На Тянь-Шанской станции у нас было много привилегий, обеспечивающих свободу творческого поиска и научного роста. Мы:
1 отчитывались публикациями, а не отчётами,
2 раз в два года публиковали результаты своих исследований в собственных станционных сборниках;
3 публиковали монографии в собственном академическом издательстве;
4 дважды в год могли ездить в командировки в любой конец Союза;
5 планировали полевые исследования в любом конце Союза, если они были связаны с основной темой работы;

Кроме того станция имела лучшую в Киргизии и, вероятно, в Союзе, специализированную библиотеку, которая выписывала 47 наименований одних только зарубежных журналов. Здесь были также все опубликованные отчёты по Центральной Азии великих путешественников-исследователей XIX в.: Пржевальского, Козлова, Роборовского, Потанина, Грум-Гржимайло, Обручева и др. Часть дублированных экземпляров лежала даже с не разрезанными в типографии страницами...

Все эти удобства, созданные для сотрудников — заслуга первого директора станции Рашита Джамалиевича Забирова. Именно он с первых дней существования станции отстоял и узаконил в Академии Наук СССР все возможности творческого развития сотрудников и развития науки.

Но, пожалуй, самым главным на станции был географический стержень работы. Станция находилась на границах Северного, Центрального и Внутреннего Тянь-Шаня, что изначально обеспечивало широкий сравнительно-географический подход к исследованиям. Непреходящая заслуга в этом ещё одного замечательного человека — дяди Гриши. Так с любовью называли на станции её основателя, известного гляциолога из ИГАНа — Григория Александровича Авсюка. Именно он в 1947 г. выбрал место расположения станции на стыке трёх контрастных физико-географических областей Тянь-Шаня и тем самым заложил ключевые участки исследований. В ближайшее окружение станции входили: озеро Иссык-Куль с его палеогеографическими загадками; облесённые области северного склона хребта Терскей Ала-Тоо — аналоги сибирских ландшафтов; безлесные пространства сыртовой зоны, типологически сходные с Восточным Памиром и высокими широтами Арктики; бассейн реки Сарыджаз — второй по высоте горный узел СССР с пиками Хан-Тенгри (7010 м) и Победа (7439 м) и точной копией  опустыненных ландшафтов  Центральной Азии.
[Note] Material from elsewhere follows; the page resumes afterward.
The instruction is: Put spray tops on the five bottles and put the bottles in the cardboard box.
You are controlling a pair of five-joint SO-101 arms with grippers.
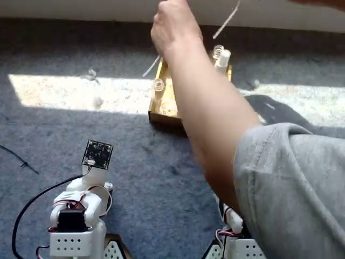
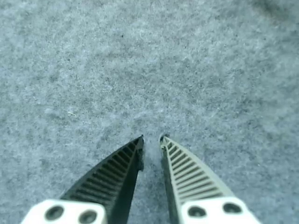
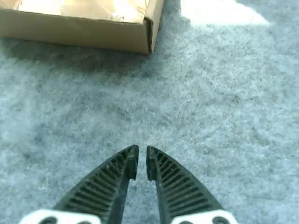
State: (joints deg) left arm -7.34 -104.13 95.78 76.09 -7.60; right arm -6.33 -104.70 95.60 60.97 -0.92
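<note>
The cardboard box [image 1: 160, 110] lies open at the far middle of the grey carpet. A clear bottle [image 1: 158, 84] stands in its left side. At its far right corner is a bottle with a white spray top [image 1: 222, 56]. A person's hand [image 1: 172, 27] is held over the box, and the forearm crosses it; thin white tubes [image 1: 226, 19] stick out beside the hand. My left gripper [image 2: 152, 138] hangs over bare carpet, shut and holding nothing. My right gripper [image 3: 142, 150] is shut and holding nothing, a short way in front of the box's near corner [image 3: 150, 28].
The left arm [image 1: 89, 189] stands at the near left. The person's grey sleeve [image 1: 291, 189] covers most of the right arm's base [image 1: 233, 237]. Small clear pieces [image 1: 91, 74] lie on the sunlit carpet left of the box. A black cable [image 1: 19, 159] runs along the left edge.
</note>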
География, как известно, — самая слабая сторона многих зоологов, но на Тянь-Шанской станции мы с В.А.Вырыпаевым эту сторону с лихвой компенсировали. Работая в лаборатории биогеографии у Н.Д.Кожевниковой, мы постоянно общались с гляциологами, климатологами, ландшафтоведами, палеогеографами, озёроведами, геологами. Каждый день мы варились в общем географическом котле и потому впитывали, впитывали, впитывали. Географическая подложка всегда помогала нам правильно построить и довести до ума свои исследования.

Киргизская наука много потеряла, развалив станцию вслед за развалом Союза. Я приезжал на станцию в 1993, 1994, 1995, 1999 гг., но там уже царила разруха. Единственные, кто до последних дней поддерживал станцию своими исследованиями, это А.Н.Диких (гляциология) и В.А.Романовский (озёроведение).
 
Все годы после отъезда из Киргизии я не терял связи со своим другом  и  коллегой  из  Пржевальска — Александром Петровичем Верещагиным. Саша — на редкость интересный, творческого склада человек, всегда открытый, дружелюбный, ищущий. Он преподавал в Пржевальском пединституте, был хорошо знаком с Р.Д.Забировым, В.А.Вырыпаевым и был частым гостем на станции. Во время нашей работы на ТШФГС Саша занимался исследованием гидробионтов горных рек Тянь-Шаня, а с созданием Сарычатского заповедника ушёл из института и переключился на проблемы сохранения снежного барса и других краснокнижных видов. Заповеднику крупно повезло, что на должность заместителя директора по науке пришёл грамотный специалист, способный широко видеть проблему и практикующий экосистемный подход к исследованиям.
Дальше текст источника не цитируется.